Former City Councilwoman Joy Picus also emphasized the importance of encouraging and teaching other women about public office.

“Men look to political office as something they might do,” Picus said. “Women don’t usually look in that direction, so women in office need to look out for others who are capable and have a feeling for government.”

Picus, who represented the western part of the San Fernando Valley for 16 years, credited Pat Russell, L.A.’s first female city council president, with her success.

Picus said she first came under Russell’s tutelage in the 1960s when she was an active member of the League of Women Voters, of which Russell was president. Russell helped familiarize Picus with the inner workings of L.A. city politics, which gave Picus the confidence to navigate that world on her own.

“I don’t think I would’ve been a council member without her,” she said.

But having a mentor does not always guarantee that a woman will run for office. Perry said she groomed two possible successors in recent years, but the logistics of campaigning—like raising money—proved too “daunting” for them.

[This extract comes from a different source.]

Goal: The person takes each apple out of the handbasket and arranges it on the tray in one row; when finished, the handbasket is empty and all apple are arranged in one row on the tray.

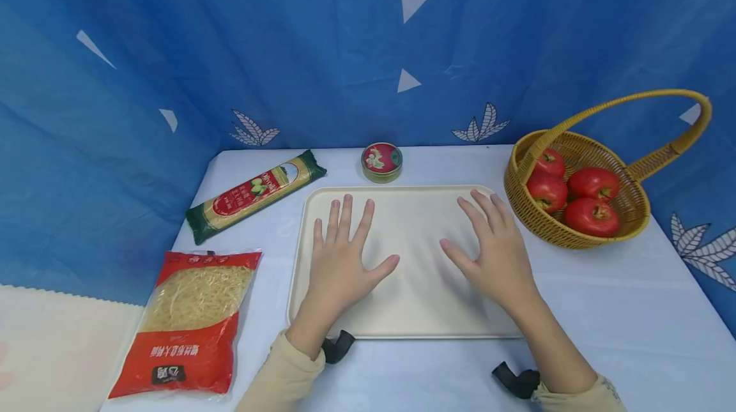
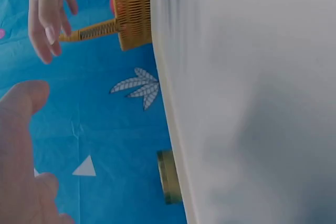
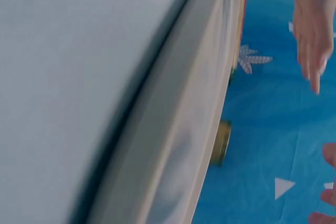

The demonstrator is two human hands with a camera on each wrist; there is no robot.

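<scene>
A cream rectangular tray (image 1: pixel 414 259) lies in the middle of the table in the head view. Over its left part my left hand (image 1: pixel 344 265) is held with spread fingers, holding nothing. My right hand (image 1: pixel 497 255) hovers above the tray's right part, its fingers apart and also holding nothing. In the left wrist view the left thumb (image 2: pixel 26 100) shows at the left edge, with the right hand (image 2: pixel 50 14) beyond. The right wrist view has the left hand (image 3: pixel 314 30) at upper right and only some right fingertips (image 3: pixel 329 198) at the edge.
Left of the tray lie a red bag of pasta (image 1: pixel 186 326) and a long spaghetti packet (image 1: pixel 255 195). Behind the tray stands a small round tin (image 1: pixel 382 162). A wicker basket (image 1: pixel 575 243) with several red apples (image 1: pixel 592 217) and a tall handle stands at right.
</scene>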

Rachel Michelin, executive director of California Women Lead, an organization that trains women interested in holding public office, said several factors particular to Los Angeles could deter women from running and winning a council election.

“(The L.A. City Council) is one of the best elected positions (in the state),” Michelin said. “You get paid a lot more than in Sacramento, you’re in L.A., and there’s just a lot of power to that. So when you look at the races in L.A., you see a lot of elected state officials running.”

Not only do those state officials bring campaign and legislative expertise, Michelin said, but they also bring financial connections from outside the city and even outside the state, making it hard for political outsiders to compete.

That was the experience for Charyn Harris, a community activist who raised about $20,000 to run for the 9th District seat before she had to pull out of the race in December, when redistricting moved her out of the district by one address. Candidates considered competitive in L.A. usually raise hundreds of thousands of dollars in funds.

“(State legislators) come in with connections and with money,” Harris said. “It’s crazy how much is spent on candidates by special interest groups. Having those connections to really catapult you makes a difference.”

The weight given to fundraising and political connections puts the pressure on female candidates like the 9th District’s Cubas, who have managed to be successful in both arenas.

Given the amount of money she’s raised, Cubas—former chief of staff to 14th District representative Jose Huizar—is perhaps the only woman with a fighting chance in the March 5 primary. Cubas has raised more than $160,000 in contributions, according to recent figures from the L.A. City Ethics Commission. (The woman with the next largest sum of contributions is District 3 candidate Joyce Pearson, who has raised $89,731.)

Cubas said in an interview Thursday that she would report a new total of $266,000 in funds, which could have her outpacing all six male opponents, though not in independent expenditures in support of her. Being a woman could actually give Cubas an edge in the 9th District, which has elected a woman for more than 20 years. Perry has not yet endorsed a candidate for her district, but Cubas has support from Perry’s predecessor, Rita Walters.

Cubas said she hopes voters will recognize the potentially “dire situation” of no women at City Hall and elect her, but also believes she’s not the only hope for a woman on the Council. Two strong female candidates—outgoing L.A. School Board Member Nury Martinez and former Assemblywoman Cindy Montanez—were recently approved for the May 21 special election to fill Tony Cardenas’ District 6 seat, which he vacated when he was elected to Congress in November. Cubas says it’s likely one of them will win that race.

But even if both Cubas and one of the other two women are elected, Cubas says more must be done to funnel in future female officials.

“If elected, I’ll establish a women’s caucus within the council even if I’m the only one on that caucus,” she said. “And when I’m termed out… I will not endorse a man. I don’t care how good he is—I think women are just as good.”